Reincarnation likewise is concerned only with the journey of the human soul through the earthly human bodies, and not through the lower kingdoms. In the lower forms of life there is no such thing as an individual, or individualized personality. Cats, dogs, plants, and minerals all have one large soul apiece; but no animal, plant, or mineral has a separate individual soul such as a human being has.

This is a very complicated question, but a most fascinating one. I have enjoyed all of Mr. Bloch's stories in the past, and am now delighted to see that he has become interested in the Hindu philosophies. If Mr. Bloch will continue his studies of Hinduism, Yoga, and Oriental cultism, he will find enough material for a thousand weird tales. So can all writers.

And now, here is—


The Author's Viewpoint


It was with considerable interest that I noted the remarks of Mr. Howard B. MacDonald regarding Beauty's Beast. I am in total accord with his findings, except for the first sentence, in which he declares I have my Hindu philosophy "a trifle mixed."

I choose to resent that. My Hindu philosophy was not a trifle mixed, but completely mixed. More than a mere confusion of Transmigration with Reincarnation, but an almost complete hash of both concepts. Reader MacDonald is to be congratulated upon his astuteness in this matter.

However, I plead guilty on counts of willful premeditation. I am aware, as Mr. MacDonald points out, that Transmigration is a sort of degraded perversion of the doctrine of Reincarnation—and for the sake of the yarn I perverted it further. The tale dealt, you may remember, with a priest of Yama—the equivalent of an Occidental devil-worshipper. Devil-worship certainly is a religious perversion. Its doctrines are definitely at odds with recognized Christian theology. Yet in a weird tale, we accept the tenets of the devil-worshippers for the sake of the story, and do not demand that their beliefs accord with established religion. So my Hindu devil-worshipper has his own concept of the Reincarnation-Transmigration principle, and carries out his rites accordingly.
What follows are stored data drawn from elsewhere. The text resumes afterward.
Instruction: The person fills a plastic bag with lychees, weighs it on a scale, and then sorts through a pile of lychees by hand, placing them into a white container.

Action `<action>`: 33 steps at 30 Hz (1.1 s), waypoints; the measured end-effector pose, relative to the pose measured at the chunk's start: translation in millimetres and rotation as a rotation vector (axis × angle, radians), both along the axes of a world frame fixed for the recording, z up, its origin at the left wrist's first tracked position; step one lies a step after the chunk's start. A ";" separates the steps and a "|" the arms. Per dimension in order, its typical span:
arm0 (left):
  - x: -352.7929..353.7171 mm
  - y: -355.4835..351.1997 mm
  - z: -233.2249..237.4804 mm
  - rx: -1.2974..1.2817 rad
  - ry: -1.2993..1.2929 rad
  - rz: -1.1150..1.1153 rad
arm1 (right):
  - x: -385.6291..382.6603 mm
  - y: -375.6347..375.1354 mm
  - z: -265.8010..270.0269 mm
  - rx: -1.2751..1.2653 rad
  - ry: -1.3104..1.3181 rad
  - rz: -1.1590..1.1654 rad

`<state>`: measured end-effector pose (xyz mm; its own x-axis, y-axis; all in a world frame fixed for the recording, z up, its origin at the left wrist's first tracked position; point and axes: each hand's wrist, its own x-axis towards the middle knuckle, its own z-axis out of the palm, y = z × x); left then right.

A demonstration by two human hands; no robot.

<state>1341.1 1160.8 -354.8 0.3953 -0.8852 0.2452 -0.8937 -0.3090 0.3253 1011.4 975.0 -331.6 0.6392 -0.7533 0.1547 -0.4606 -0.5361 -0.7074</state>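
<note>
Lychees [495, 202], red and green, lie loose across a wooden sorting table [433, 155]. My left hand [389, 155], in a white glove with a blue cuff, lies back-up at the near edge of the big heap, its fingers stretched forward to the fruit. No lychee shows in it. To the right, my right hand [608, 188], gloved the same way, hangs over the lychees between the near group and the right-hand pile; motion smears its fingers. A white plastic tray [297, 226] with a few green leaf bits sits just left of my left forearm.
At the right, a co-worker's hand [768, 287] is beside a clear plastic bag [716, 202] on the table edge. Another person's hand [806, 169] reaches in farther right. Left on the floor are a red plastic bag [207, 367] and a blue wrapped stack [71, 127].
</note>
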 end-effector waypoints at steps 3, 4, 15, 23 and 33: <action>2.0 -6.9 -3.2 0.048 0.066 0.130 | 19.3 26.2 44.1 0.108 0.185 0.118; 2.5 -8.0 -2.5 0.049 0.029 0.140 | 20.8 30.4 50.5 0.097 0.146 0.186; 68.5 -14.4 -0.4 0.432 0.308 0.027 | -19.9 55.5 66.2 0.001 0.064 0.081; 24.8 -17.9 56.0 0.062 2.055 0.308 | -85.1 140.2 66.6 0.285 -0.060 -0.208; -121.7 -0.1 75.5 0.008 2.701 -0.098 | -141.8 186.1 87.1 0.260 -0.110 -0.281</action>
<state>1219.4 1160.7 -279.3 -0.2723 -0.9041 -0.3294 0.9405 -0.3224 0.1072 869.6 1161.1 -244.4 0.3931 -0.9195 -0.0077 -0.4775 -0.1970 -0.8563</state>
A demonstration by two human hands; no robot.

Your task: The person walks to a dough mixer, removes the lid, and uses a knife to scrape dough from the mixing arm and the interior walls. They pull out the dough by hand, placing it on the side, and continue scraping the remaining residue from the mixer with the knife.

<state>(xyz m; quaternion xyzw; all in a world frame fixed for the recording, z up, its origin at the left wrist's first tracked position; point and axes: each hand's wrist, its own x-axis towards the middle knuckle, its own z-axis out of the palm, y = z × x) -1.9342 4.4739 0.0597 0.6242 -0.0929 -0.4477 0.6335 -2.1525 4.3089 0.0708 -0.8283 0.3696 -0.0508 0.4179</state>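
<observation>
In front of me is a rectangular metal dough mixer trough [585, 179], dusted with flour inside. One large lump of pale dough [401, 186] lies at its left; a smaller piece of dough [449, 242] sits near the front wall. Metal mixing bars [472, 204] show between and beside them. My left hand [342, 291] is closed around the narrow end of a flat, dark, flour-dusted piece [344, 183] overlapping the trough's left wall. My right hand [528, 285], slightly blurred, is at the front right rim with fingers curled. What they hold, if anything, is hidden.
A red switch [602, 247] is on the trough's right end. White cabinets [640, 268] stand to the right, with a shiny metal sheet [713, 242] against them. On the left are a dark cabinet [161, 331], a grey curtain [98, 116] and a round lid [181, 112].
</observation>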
As an author I took the liberty to construct my own supernatural background to serve the plot—but I certainly don't disagree with Mr. MacDonald's lucid exposition of the actual facts.

Similarly, in this month's story, A Sorcerer Runs for Sheriff, I've again played fast and loose with medieval goety. The methods employed by the puppet-maker are enough to make any orthodox witch blush in horror—and I know, because several orthodox witches of my acquaintance did. "You can't kill a man that way," they protested. "It's sacrilege!"
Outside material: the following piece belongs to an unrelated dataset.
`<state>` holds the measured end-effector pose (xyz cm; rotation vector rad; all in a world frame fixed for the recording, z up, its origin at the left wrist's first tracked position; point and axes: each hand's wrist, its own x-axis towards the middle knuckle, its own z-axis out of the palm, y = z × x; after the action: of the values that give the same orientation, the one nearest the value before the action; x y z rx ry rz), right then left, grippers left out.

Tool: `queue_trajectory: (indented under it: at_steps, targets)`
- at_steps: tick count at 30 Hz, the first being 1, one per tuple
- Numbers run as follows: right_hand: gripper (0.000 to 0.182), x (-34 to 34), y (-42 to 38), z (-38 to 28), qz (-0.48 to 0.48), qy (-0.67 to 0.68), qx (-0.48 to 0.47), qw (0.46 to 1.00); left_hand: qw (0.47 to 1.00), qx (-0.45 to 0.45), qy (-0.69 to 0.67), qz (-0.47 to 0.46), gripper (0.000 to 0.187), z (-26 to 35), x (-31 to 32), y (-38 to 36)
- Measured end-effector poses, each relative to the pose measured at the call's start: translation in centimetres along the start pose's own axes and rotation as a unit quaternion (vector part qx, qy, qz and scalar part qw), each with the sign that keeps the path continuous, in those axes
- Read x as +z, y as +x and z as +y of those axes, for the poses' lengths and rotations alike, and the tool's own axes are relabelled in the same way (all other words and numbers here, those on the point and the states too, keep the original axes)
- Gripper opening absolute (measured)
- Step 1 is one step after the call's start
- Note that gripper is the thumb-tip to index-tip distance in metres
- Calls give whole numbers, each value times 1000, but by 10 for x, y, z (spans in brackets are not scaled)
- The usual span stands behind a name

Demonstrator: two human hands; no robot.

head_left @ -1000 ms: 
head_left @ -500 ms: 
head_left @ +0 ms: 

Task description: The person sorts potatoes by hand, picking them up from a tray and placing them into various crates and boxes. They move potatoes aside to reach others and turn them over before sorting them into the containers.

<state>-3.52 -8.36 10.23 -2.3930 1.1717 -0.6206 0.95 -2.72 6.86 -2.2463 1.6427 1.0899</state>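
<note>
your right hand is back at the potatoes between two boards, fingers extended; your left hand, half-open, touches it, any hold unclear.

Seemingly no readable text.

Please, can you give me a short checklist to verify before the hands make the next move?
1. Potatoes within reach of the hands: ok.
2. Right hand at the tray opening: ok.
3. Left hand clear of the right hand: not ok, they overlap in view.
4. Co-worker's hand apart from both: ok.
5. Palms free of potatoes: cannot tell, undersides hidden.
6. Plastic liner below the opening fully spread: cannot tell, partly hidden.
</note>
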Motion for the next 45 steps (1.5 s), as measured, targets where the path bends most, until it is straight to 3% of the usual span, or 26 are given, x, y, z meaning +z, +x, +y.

"Oh, can't I?" I sneered "As long as there's paper in this typewriter, I'll kill people any way I please."

They put a curse on me and went away, grumbling. But I stuck to my guns—maintaining that in the disputed field of fantasy any variation on a known legend, myth-pattern, or psychological concept is permissible, provided that it does not strain the reader's credulity. Nothing in any yarn should be at all fantastic or unbelievable. Everything must be factal. Realism, that's what it is. Plain, unvarnished truth. Never tell any whoppers.

I'm sure the readers of my yarns know what I mean. I'm content to write plain, simple, homey, every-day little stories. About things that could happen to you, to anybody. Nothing wild—heaven forbid!

In that spirit, A Sorcerer Runs for Sheriff is offered. If any reader disbelieves the tenets therein, I ask him merely to go out, buy himself a pound of wax, and start modelling. If his enemy doesn't die in three days he might just a well demand his money back. Me, I've killed hundreds that way. Literally hundreds. I intend to kill hundreds more, if my typewriter paper holds out. And the patience of the readers.

Robert Bloch


Vote of Thanks From Down Under


David R. Evans writes from New South Wales, Australia:

Will you please grant me the privilege of using the Eyrie to thank Seabury Quinn for so many enjoyable hours spent with him per medium of WEIRD TALES?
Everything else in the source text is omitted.